CRRRRS 493 Guardians of the Galaxy Vol. 3

By Roy Mathur, on 2023-06-29, at 23:54:15--00:25:10 BST, for Captain Roy's Rusty Rocket Radio Show, Listen

Shure SM58 Again

So help me god, I'm back on the Shure SM58.

My First Time in the Cinema Since COVID

Partly to cheer myself up and not become a total shut-in (always a danger with me), I decided to visit cinema for the first time since the plague began. In the blazing heat, I went to see Guardians of the Galaxy Vol.3 in 2D on Monday 26th June at 12:30 at my local.

First the general cinema going experience. I paid substantially less by booking online, the two ticket checkers I met were lovely, and the auditorium was sparse. The cons? The shopping centre parking cost has more than doubled recently negating the ticket price saving, one of the disabled loo doors was broken and swinging, a mother had decided to bring her very young daughter (4--5?) to a 12A, but the biggest kick in the pants was that despite me assiduously avoiding any and all teasers for the final Indy film, a big spoilery trailer was thrown right in my face. When the film started, I found the sound clear, but painfully loud, and the picture occasionally seemed a little blurred. While I do still love the cinema, for the first time in my life I am seriously considering a modest home cinema set up.

A Spoiler Strewn Review of Guardians of the Galaxy Vol. 3

Guardians of the Galaxy Vol. 3 (2023) is the third and final sequel to the Guardians of the Galaxy trilogy (2014 and 17). It is a Marvel superhero sci-fi movie by James Gunn, starring our heroes Chris Pratt as Peter Quill AKA Star-Lord, Zoe Saldana as Gamora, Dave Bautista as Drax the Destroyer, Karen Gillan as Nebula, Pom Klementieff as Mantis, Vin Diesel as Groot, and Bradley Cooper as Rocket Racoon.

The movie is about the Guardians trying to steal back a code to unlock Rocket, so that he can be treated with a med-pack after he is seriously injured when Adam Warlock attacks their Knowhere base. The villain is the High Evolutionary, a mad scientist intent on creating the perfect society from scratch by experimenting on both animal and sentient live subjects. Rocket was one of his early experiments.
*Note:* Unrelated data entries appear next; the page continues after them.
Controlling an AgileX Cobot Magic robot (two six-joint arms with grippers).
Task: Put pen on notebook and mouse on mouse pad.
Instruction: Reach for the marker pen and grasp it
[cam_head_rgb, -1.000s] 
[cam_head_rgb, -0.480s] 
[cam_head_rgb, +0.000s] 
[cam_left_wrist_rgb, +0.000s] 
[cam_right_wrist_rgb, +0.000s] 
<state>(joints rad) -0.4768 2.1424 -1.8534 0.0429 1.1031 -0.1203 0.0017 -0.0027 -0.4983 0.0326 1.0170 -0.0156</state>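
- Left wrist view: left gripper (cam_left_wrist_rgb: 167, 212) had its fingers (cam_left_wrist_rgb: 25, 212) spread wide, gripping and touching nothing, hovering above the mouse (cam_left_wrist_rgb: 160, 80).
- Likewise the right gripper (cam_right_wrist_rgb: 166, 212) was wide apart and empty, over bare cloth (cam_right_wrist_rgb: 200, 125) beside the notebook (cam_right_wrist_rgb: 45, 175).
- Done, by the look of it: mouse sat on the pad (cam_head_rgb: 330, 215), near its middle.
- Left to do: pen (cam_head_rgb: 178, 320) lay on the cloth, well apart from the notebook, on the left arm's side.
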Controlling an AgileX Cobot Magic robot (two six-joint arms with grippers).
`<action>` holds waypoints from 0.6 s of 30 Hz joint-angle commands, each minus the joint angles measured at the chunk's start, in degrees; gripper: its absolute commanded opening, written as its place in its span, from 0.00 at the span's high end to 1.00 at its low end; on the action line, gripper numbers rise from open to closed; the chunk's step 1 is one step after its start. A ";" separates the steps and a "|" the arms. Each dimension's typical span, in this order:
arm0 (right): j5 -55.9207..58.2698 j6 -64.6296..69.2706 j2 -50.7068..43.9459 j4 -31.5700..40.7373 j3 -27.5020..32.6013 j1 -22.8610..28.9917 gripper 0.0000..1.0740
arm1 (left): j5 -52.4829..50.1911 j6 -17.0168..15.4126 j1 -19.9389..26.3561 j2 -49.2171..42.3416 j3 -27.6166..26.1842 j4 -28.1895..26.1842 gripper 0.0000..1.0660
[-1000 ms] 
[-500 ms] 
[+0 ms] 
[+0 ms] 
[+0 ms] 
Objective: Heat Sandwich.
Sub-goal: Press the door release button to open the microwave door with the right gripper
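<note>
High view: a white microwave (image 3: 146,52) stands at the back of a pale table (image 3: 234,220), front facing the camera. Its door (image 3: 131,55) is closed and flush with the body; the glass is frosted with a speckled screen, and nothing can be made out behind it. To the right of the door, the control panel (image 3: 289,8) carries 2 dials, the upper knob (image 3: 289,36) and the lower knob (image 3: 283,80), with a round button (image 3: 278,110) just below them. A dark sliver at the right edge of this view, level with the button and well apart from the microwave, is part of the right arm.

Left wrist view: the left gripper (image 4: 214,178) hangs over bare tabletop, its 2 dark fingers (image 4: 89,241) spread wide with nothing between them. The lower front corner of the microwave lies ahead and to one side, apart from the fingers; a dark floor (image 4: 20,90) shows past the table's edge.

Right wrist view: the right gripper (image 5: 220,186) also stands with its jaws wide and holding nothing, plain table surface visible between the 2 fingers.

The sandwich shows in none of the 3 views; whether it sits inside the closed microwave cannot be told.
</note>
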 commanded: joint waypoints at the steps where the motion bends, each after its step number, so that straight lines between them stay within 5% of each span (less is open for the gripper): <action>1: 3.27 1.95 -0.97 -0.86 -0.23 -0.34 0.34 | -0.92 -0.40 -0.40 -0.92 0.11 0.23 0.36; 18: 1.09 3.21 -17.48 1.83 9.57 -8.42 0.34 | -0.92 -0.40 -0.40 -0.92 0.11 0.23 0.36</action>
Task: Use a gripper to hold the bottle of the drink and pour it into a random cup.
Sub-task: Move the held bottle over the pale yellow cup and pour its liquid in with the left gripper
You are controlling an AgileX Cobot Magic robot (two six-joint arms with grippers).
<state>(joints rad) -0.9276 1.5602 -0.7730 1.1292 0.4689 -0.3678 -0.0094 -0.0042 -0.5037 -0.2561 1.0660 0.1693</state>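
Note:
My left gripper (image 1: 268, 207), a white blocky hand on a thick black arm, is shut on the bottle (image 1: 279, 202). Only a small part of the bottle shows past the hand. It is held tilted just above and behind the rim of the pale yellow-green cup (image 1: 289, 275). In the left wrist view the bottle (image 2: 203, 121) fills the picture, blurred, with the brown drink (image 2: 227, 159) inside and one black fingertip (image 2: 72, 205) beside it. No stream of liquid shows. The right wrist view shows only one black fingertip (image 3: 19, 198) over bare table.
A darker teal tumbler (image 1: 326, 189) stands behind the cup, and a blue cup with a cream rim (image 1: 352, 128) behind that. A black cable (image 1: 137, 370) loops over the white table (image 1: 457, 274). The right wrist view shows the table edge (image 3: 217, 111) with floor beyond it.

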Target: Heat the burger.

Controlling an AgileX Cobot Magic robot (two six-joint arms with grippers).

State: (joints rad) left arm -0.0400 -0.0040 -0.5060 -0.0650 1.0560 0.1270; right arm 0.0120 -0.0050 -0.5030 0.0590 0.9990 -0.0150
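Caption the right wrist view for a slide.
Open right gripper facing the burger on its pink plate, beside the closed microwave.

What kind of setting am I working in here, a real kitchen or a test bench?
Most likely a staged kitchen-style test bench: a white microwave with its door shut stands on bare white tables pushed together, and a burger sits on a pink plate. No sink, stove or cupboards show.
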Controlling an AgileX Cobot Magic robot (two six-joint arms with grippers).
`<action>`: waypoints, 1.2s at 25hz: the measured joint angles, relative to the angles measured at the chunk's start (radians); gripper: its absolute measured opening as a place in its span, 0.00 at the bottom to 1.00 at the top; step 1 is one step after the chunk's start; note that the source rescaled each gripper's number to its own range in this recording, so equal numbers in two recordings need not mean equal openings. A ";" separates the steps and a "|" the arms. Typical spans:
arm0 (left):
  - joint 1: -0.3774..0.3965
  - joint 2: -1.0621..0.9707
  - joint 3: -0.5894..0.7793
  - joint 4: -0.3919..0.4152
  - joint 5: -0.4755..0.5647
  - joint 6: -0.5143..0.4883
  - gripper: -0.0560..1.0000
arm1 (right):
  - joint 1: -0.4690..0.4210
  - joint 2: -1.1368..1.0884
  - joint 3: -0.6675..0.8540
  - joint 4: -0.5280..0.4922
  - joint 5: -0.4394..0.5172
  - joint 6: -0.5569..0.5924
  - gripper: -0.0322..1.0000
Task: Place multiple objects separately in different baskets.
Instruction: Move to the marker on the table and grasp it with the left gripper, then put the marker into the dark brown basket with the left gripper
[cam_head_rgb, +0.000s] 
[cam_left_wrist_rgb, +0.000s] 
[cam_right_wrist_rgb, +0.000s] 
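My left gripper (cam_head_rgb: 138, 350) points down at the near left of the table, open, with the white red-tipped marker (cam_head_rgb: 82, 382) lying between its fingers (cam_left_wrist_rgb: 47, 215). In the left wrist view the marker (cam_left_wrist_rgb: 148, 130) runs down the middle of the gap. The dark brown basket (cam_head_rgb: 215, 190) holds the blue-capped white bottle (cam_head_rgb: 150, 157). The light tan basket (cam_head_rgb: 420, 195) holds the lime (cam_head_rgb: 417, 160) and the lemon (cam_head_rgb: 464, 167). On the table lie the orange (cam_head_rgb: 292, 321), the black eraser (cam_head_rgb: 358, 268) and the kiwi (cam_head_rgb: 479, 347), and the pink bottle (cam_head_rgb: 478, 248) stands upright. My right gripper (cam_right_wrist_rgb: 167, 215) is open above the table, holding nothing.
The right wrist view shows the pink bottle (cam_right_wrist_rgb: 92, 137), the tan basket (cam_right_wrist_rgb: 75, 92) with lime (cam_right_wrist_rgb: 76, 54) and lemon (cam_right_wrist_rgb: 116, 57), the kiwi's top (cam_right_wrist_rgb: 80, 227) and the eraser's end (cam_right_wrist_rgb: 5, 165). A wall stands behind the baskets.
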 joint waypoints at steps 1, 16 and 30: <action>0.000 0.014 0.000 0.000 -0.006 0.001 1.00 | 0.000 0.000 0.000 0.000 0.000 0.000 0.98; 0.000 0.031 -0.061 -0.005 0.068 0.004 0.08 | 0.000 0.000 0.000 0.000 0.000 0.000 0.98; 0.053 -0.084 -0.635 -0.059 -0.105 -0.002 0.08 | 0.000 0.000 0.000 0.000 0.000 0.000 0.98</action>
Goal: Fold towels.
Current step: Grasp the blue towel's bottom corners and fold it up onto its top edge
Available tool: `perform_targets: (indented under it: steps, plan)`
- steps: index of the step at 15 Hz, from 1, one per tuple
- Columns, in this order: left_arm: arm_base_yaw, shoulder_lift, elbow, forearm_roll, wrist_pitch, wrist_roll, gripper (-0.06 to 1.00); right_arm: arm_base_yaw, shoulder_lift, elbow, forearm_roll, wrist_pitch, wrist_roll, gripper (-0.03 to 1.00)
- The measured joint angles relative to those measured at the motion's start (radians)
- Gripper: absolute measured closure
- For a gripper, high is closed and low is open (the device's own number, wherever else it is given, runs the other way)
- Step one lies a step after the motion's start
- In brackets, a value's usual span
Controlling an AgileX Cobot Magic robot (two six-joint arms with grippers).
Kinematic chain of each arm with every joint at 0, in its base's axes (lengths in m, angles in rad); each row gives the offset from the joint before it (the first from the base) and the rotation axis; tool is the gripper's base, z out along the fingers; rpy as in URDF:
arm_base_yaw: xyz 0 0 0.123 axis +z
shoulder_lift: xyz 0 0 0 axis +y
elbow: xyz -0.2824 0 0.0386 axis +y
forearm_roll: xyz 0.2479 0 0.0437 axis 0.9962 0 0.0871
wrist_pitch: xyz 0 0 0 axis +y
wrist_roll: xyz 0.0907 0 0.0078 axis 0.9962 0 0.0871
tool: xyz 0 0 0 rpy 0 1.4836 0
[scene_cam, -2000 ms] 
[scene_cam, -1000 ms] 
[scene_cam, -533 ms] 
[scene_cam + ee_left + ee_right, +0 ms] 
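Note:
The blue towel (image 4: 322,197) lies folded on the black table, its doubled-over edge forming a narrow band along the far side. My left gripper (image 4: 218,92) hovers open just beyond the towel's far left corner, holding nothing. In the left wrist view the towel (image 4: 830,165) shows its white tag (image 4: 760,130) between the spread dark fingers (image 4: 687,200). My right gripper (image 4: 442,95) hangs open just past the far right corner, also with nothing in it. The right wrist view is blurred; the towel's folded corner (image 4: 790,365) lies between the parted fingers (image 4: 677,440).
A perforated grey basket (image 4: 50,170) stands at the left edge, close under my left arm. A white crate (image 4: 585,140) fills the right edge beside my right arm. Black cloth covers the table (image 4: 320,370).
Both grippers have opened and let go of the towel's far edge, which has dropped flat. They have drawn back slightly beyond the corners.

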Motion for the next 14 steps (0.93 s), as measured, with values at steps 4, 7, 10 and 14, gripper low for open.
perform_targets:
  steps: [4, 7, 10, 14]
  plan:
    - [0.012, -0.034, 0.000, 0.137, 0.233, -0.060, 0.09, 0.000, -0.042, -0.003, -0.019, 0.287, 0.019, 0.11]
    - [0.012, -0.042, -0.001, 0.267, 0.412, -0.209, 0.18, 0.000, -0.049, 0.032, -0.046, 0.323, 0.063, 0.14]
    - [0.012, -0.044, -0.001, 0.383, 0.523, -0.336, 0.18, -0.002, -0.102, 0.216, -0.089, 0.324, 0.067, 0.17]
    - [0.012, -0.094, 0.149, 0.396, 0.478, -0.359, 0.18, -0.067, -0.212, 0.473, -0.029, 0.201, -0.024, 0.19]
By the end of the movie, Rocket recovers and becomes the new captain of the Guardians, when the team break up with Star-Lord and Mantis going their own separate ways. Star-Lord returns to Earth to meet his grandfather and the post-credit scene promises his return as Legendary Star-Lord; a future film no doubt based on the titular (2014--2015) comic book series by Sam Humphries and Paco Medina.

Other than that, the sheer weirdness of characters like the High Evolutionary and Adam Warlock, and places like OrgoCorp's squishy, organic, intestine-like space station and Counter Earth populated by the cast of The Island of Dr. Moreau are all incredible things to behold and part of the franchise's stock in trade. There's also the subplot of whether Star-Lord and Gamora's romance will rekindle after she is killed and an earlier version of her returns in Avengers: Infinity War (2018). Then what about the subsubplot Sean Gunn's Kraglin various attempts to learn to use Yondu's arrow weapon? As said in Shakespeare in Love, there's even "...a bit with a dog" (Cosmo the Spacedog), who is, after all, a good dog. There's a lot going on, but it's well apportioned and easy to follow. Oh, and Nathan Fillion plays Master Karja, the slightly thick blue collar Orgocorp security chief.

Like the other films, it is colourful and full of action and comedy, tempered with somber tones. That tone is expressed in the High Evoluntionary's horrific treatement of his living subjects, and utter disregard for anything except twisting science to his own perverse ends.

Even at the time of the trailers and teasers, it was clearly very heavily influenced by Grant Morrison and Frank Quitely's We3 (2004). That is a comic book about the cruel experimentation and exploitation of animals. I talked about it favourably on this podcast all the way back in 2013 (pod 15).

Across the board---script, acting, fx, creature design, cinematography, pacing, soundtrack, etc.---this is a good film. At this stage, saying that for most Marvel films feels redundant. However, the MCU is still occasionally capable of pumping out hot garbage, so perhaps it's still something worth mentioning.

Julian Sands

The remains of Julian Sands, who went missing while hiking, were found recently. Julian Sands, shot to fame alongside Helena Bonham-Carter in A Room with a View (1985). He later went on to many roles in both arthouse and, of course, the geeksphere, like Gothic (1986), Warlock (1989), Arachnophobia (1990), etc.

RIP Julian Sands (1958--2023).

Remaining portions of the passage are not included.